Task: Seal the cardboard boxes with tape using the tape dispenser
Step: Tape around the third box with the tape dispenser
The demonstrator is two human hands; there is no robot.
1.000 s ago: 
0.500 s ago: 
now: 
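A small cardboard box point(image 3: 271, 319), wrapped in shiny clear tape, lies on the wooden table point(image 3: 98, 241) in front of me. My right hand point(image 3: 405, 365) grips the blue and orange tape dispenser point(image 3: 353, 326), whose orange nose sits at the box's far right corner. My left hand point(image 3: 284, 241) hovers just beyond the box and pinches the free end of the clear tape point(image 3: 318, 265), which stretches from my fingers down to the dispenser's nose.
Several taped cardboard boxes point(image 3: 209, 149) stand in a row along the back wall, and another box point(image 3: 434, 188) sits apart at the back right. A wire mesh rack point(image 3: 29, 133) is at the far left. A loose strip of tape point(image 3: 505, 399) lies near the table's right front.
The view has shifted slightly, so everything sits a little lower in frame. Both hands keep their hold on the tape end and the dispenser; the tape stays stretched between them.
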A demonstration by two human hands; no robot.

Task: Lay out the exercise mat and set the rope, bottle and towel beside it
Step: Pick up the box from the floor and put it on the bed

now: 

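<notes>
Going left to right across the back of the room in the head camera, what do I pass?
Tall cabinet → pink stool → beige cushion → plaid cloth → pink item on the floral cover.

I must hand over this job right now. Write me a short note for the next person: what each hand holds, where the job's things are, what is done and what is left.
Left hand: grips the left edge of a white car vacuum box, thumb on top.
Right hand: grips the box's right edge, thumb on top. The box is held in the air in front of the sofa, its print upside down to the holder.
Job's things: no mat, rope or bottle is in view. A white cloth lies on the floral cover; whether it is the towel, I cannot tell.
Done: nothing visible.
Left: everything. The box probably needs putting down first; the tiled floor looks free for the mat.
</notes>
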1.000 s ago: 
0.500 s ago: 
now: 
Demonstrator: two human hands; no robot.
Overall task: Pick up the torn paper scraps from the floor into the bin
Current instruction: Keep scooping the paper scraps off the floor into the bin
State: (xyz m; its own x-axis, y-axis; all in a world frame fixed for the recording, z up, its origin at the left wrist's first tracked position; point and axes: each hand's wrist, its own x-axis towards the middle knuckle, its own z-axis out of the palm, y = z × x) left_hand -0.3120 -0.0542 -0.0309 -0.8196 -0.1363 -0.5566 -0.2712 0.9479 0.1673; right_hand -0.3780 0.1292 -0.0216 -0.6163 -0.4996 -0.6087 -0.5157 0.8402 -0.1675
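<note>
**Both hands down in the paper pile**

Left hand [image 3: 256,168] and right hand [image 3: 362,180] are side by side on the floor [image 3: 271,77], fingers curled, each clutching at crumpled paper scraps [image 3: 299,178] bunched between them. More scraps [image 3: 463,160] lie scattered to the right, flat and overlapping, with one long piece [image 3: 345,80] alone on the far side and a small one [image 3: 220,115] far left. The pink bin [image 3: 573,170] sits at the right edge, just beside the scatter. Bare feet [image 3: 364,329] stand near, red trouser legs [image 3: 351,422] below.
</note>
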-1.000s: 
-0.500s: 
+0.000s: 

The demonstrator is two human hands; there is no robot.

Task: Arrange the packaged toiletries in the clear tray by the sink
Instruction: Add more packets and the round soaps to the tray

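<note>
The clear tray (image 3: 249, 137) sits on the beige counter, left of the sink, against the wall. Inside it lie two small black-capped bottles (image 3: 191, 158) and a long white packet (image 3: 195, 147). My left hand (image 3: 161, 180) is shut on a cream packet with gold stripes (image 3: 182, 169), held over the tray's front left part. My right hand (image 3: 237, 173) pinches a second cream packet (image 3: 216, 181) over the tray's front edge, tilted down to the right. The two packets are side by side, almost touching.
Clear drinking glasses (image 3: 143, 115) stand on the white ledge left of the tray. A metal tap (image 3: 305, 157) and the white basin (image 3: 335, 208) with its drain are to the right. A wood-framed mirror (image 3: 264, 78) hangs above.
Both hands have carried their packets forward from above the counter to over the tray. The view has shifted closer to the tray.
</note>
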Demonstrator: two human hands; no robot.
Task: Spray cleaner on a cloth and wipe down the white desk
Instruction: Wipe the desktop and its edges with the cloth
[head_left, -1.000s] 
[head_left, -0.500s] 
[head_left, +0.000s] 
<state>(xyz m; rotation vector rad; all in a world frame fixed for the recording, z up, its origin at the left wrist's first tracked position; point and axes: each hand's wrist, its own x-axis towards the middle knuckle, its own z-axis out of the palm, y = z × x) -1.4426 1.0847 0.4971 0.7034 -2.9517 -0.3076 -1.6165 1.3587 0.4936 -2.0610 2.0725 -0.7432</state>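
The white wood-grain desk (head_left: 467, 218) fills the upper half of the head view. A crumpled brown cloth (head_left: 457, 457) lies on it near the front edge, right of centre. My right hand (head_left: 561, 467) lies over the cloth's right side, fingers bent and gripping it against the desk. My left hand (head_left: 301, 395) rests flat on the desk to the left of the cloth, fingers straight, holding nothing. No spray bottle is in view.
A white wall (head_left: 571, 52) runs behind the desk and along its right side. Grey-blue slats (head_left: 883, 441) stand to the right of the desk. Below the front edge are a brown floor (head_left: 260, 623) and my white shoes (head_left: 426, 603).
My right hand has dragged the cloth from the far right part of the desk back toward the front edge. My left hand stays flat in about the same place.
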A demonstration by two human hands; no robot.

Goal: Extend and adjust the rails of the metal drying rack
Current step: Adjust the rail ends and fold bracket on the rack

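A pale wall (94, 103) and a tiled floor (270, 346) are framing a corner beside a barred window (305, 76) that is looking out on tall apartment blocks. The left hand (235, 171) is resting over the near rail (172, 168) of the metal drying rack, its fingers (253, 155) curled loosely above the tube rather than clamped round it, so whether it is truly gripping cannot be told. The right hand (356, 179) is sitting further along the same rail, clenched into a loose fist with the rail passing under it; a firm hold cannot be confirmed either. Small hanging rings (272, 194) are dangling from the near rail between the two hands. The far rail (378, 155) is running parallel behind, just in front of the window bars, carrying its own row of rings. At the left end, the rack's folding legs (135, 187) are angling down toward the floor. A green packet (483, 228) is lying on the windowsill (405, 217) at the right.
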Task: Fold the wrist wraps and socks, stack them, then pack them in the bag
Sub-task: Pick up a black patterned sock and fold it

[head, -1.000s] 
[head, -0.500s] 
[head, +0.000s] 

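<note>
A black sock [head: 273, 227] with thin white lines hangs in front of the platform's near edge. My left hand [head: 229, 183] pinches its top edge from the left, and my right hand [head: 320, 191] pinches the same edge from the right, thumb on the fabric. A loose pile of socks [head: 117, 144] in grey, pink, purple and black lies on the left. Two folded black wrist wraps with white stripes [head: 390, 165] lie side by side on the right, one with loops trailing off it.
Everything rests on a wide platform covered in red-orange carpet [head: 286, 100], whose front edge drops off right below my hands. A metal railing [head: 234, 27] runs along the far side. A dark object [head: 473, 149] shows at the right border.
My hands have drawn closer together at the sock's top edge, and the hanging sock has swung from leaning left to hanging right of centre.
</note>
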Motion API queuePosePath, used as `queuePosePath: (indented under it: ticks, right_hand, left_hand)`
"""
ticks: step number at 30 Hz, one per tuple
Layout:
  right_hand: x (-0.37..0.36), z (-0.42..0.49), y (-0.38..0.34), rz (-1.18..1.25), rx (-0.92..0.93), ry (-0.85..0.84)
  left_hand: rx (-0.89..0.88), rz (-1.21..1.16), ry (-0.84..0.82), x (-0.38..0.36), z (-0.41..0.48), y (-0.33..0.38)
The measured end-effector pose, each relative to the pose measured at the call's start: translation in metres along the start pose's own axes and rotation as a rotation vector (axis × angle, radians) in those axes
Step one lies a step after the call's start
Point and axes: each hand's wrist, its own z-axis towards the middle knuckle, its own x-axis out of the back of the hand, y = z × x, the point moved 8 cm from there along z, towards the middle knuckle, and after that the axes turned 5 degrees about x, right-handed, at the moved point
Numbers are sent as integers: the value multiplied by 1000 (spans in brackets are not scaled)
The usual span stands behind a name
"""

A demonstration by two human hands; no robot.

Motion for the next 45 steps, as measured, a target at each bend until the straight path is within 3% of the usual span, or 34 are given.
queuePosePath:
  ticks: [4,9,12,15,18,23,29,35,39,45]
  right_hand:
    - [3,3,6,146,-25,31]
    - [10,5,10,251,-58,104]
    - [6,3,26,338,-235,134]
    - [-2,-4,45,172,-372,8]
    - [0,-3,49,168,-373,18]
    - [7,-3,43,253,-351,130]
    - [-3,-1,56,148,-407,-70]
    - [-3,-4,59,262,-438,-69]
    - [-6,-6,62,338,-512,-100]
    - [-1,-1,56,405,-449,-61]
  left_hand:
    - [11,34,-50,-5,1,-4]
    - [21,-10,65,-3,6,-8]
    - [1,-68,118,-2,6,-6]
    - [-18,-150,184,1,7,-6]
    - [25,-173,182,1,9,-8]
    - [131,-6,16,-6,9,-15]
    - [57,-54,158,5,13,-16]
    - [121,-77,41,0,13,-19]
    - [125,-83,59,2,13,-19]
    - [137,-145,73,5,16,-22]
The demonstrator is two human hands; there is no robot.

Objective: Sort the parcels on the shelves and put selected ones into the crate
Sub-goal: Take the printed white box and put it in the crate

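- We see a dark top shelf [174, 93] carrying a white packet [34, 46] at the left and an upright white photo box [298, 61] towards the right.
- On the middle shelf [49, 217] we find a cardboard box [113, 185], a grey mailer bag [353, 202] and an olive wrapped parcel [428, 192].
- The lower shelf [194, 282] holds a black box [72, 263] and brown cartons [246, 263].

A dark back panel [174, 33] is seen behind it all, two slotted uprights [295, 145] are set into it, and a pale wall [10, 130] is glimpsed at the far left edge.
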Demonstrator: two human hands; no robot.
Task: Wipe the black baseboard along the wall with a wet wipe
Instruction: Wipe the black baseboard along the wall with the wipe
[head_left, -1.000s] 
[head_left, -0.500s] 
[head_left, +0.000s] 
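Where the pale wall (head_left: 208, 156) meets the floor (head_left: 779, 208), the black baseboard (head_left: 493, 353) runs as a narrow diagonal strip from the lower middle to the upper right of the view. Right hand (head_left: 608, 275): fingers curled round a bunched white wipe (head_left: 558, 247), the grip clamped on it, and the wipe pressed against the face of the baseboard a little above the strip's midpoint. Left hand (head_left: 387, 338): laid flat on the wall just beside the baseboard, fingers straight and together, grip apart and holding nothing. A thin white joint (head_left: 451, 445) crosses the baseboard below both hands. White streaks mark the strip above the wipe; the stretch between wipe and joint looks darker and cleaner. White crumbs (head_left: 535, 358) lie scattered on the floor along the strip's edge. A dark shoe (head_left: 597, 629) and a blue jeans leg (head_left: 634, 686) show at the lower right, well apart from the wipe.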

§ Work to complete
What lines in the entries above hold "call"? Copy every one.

§ Response to this exercise
The measured end-effector pose, each relative to the pose measured at the call's start: translation in metres along the start pose's own axes and rotation as a rotation vector (axis × angle, radians) in those axes
Step one lies a step after the call's start

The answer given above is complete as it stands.